I resti di un guerriero ventenne con un pugnale

«Sappiamo – racconta Teodoro Scarano del Dipartimento di beni culturali di UniSalento e direttore degli scavi di Roca - che l’insediamento è stato distrutto dopo un assedio e una battaglia, perché ce lo dicono i morti. È stato, infatti, ritrovato un individuo di sesso maschile di circa vent’anni con un pugnale in bronzo di tipo egeo. Un guerriero morto in combattimento, perché le sue ossa hanno segni di arma da taglio, su queste ferite non c’è nessun segno di reazione, quindi la morte è sopraggiunta in un tempo molto ravvicinato dopo la ferita. La morte di questo guerriero ci dà la certezza che l’incendio e la distruzione non sono casuali».

Roca è unica perché ha l’evidenza della battaglia, le morti che la testimoniano ed è un insediamento imponente con delle enormi fortificazioni, quasi duecento metri con uno spessore di venticinque metri e una porta monumentale.

Una fortificazione che racconta l’importanza del sito all’epoca, ma anche la necessità di dimostrare, al di là del mare, la grandezza delle genti che lo abitavano. Ha una struttura e una planimetria complesse: una porta monumentale alta più di dieci metri e poi una serie di lunghi corridoi minori, le postierle, larghi un metro e mezzo che attraversano per intero la fortificazione.

La postierla C, spessa quindici metri, racconta come nel corridoio erano sistemati vari gruppi e tipologie di vasi da cucina e di deposito di cibo, circa un’ottantina di vasi ceramici accostati alle pareti. Il corridoio era stato chiuso dall’interno, era stato barricato con delle pietre impedendo l’ingresso dall’esterno. I vasi erano stati sistemati con un criterio e in modo da nascondere alla vista ciò che c’era all’interno.

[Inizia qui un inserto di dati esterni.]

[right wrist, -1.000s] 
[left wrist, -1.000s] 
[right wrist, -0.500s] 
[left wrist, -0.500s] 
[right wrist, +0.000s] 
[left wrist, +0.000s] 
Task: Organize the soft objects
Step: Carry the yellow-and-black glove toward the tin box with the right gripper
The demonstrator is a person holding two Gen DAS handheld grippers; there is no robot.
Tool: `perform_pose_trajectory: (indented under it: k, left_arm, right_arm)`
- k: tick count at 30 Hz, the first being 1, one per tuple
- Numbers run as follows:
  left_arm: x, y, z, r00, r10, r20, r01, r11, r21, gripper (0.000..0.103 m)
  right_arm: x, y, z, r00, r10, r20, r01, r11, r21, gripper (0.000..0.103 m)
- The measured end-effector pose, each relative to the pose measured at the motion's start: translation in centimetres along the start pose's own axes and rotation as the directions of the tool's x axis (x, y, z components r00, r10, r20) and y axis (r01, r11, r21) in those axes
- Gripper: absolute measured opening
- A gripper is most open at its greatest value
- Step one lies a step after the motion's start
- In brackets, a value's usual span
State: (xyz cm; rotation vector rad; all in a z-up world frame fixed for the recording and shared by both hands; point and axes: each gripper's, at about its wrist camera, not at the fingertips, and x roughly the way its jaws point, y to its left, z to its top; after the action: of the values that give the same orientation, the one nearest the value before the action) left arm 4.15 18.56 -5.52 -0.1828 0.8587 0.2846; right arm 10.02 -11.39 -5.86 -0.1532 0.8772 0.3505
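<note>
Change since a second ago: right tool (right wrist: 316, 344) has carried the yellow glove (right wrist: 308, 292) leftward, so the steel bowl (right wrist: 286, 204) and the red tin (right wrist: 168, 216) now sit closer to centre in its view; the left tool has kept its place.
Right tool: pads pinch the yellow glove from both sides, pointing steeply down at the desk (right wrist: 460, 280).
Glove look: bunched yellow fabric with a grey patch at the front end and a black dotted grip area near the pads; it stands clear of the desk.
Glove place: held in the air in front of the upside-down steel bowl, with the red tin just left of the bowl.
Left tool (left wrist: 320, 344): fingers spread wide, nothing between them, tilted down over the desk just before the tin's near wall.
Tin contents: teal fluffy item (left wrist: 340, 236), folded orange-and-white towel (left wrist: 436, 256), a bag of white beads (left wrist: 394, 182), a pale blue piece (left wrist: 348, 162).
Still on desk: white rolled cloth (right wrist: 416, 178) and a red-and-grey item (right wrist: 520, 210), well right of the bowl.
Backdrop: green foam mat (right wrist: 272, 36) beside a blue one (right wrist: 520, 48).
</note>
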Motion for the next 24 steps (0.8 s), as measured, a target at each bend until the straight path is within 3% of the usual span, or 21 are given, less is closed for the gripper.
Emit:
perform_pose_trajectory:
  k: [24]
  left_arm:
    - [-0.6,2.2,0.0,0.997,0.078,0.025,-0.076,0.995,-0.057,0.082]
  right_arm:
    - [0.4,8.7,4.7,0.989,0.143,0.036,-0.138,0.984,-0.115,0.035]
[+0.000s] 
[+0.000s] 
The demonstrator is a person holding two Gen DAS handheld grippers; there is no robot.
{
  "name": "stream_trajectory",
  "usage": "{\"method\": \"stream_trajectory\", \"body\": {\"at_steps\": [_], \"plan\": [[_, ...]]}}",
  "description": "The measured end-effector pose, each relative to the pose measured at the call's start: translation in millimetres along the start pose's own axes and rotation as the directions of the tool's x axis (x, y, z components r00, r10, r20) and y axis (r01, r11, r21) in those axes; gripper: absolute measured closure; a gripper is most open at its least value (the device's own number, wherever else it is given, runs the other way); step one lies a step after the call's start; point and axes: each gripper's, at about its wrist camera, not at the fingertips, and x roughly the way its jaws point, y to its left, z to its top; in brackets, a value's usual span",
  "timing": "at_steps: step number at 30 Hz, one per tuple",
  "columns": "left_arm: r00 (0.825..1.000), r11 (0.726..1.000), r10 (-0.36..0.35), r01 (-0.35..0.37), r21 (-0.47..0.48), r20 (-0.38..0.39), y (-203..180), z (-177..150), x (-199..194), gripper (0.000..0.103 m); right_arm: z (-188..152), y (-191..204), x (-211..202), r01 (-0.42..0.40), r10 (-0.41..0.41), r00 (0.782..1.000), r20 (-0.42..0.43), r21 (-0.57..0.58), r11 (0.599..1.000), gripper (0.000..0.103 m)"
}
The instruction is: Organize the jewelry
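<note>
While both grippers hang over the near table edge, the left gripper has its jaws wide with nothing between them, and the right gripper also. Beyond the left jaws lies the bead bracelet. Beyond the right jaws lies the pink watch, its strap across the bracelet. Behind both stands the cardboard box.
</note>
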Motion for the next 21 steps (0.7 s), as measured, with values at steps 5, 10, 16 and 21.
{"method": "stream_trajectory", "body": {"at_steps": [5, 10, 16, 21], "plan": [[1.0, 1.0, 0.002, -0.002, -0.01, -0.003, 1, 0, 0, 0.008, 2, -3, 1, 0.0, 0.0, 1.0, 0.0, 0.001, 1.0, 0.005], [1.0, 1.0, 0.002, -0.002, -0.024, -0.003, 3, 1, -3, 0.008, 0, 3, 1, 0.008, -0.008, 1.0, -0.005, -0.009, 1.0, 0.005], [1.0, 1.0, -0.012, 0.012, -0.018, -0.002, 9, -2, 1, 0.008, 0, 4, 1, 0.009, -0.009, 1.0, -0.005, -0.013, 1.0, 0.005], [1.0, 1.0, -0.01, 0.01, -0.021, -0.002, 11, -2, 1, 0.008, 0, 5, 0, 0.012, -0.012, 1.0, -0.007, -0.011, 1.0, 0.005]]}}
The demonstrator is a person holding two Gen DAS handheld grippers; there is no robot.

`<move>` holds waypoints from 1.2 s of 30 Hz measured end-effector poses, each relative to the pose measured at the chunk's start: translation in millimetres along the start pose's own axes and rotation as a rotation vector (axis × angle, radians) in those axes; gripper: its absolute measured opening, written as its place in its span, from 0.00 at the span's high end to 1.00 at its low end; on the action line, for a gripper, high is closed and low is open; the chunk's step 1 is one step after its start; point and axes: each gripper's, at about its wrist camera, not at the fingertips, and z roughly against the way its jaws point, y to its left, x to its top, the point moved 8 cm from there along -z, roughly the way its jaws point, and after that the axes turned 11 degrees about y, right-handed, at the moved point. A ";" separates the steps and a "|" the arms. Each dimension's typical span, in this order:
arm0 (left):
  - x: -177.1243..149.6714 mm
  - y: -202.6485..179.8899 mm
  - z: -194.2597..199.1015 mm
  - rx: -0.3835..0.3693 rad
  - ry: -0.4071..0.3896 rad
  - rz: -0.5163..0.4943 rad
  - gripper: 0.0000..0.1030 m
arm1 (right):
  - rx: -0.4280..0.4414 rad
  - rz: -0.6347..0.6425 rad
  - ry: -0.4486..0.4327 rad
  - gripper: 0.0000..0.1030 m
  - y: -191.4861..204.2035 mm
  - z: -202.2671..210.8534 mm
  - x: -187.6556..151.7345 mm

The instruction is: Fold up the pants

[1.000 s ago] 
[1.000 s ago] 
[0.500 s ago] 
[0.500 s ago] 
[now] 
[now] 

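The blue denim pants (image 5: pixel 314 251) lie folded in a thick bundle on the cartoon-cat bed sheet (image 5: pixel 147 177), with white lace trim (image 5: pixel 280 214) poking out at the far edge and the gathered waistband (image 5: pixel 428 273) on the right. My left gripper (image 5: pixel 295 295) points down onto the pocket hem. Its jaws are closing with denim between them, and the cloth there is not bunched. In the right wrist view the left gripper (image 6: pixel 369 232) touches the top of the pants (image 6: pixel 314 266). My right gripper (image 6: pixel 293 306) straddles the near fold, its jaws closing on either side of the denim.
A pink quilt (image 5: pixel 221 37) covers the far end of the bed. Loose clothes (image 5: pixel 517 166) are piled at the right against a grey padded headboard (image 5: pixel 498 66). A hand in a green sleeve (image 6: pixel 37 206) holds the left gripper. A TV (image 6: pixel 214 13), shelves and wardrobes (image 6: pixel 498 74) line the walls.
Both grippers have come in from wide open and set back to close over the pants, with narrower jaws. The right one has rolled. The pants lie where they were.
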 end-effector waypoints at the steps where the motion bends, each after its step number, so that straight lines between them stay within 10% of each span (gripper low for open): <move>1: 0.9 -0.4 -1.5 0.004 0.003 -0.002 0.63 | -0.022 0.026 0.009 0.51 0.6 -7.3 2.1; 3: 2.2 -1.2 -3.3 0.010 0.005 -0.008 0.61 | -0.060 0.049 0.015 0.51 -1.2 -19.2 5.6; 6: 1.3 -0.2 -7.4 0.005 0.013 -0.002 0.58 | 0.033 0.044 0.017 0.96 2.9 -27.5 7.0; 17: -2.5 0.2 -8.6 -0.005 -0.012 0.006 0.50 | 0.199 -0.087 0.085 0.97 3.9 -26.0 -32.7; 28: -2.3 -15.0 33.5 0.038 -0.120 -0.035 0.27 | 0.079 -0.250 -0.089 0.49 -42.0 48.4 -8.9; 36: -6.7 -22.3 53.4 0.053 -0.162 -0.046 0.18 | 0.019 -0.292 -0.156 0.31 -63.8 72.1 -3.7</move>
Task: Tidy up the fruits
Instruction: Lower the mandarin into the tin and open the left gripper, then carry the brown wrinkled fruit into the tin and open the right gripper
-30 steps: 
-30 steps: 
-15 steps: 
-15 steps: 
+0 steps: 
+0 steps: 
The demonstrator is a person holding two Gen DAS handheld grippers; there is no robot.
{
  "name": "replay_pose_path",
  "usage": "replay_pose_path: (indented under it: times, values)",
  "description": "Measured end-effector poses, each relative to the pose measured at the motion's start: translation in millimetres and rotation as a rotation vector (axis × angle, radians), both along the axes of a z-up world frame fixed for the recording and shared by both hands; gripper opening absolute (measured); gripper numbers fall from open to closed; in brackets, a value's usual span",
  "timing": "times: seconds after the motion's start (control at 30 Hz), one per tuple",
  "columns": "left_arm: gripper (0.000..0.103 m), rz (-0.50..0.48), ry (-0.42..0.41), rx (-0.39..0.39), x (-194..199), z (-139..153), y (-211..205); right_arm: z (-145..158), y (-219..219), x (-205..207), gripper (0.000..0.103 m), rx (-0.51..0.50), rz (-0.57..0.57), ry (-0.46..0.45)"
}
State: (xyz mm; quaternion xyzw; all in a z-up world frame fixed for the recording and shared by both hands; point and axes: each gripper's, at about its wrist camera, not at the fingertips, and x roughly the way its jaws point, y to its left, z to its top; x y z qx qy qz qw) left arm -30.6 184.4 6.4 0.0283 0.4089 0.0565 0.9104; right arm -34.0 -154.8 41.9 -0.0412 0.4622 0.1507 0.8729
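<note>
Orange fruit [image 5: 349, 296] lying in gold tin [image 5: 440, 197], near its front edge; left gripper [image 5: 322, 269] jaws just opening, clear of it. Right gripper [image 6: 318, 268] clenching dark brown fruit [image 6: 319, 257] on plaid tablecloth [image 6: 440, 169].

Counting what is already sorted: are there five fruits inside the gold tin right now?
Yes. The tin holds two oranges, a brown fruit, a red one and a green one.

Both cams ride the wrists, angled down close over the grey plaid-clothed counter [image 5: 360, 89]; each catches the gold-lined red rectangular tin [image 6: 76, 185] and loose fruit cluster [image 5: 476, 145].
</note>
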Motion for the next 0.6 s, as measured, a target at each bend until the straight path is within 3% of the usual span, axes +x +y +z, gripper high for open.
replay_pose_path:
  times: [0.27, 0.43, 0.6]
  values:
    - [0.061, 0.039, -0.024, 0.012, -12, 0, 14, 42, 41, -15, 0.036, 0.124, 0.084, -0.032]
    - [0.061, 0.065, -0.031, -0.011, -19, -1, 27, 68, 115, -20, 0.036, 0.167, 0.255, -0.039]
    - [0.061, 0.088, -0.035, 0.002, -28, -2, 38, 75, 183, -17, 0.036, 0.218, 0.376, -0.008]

L'importante scoperta: i resti di 7 persone, un uomo, una donna e 5 ragazzi

Proprio nel corridoio interno sono stati ritrovati gli scheletri di sette individui: due adulti, un uomo e una donna e cinque giovani di diverse età, che vanno da un paio d’anni, sino all’età adolescenziale. Individui ritrovati tutti all’estremità del corridoio, vicino alla barricata di pietre. Ognuno degli scheletri conservava la posizione originale, quando probabilmente si erano sistemati per nascondersi, la donna è seduta a terra con la schiena contro la parete del corridoio e con il braccio destro copre i due individui più piccoli, i quali sono rannicchiai sotto al suo fianco e le mani portate al viso. L’uomo adulto accanto, è completamente rannicchiato su se stesso e con le mani si copre la testa, i ragazzini sono stesi a terra, uno supino e uno prono e hanno le mani al viso e alla bocca. Quello spazio angusto è il luogo indicato per il loro nascondiglio. Nel frattempo sopraggiunge il fuoco e muoiono per asfissia, come testimonia il loro ritrovamento nella posizione del pugile. Le analisi genetiche sembrano indicare che non si tratti di una famiglia mononucleare, ma una famiglia allargata. Il radio carbonio li colloca alla metà del XIV secolo avanti Cristo. Il calco della famiglia è conservato a Musa di Lecce.

Nel 2017 è stato ritrovato lo scheletro di un altro individuo e nel 2021 nel corso degli scavi, finanziati dal Ministero della cultura, nella torre contrapposta della porta monumentale è stato ritrovato ancora un altro scheletro.
Da cinque anni a questa parte si sta cercando di completare lo scavo di queste evidenze eccezionali e il comune di Melendugno in accordo con la Soprintendenza Abap di Lecce spera di intercettare qualche bando con finanziamento per restaurare la porta monumentale, i corridoi delle fortificazioni e rendere il percorso fruibile dai turisti.

Il sito di Roca può essere visitato grazie alle guide di Vivarch che si occupano dell’apertura al pubblico da aprile a ottobre e nelle aperture straordinarie e domenicali nel resto dell’anno.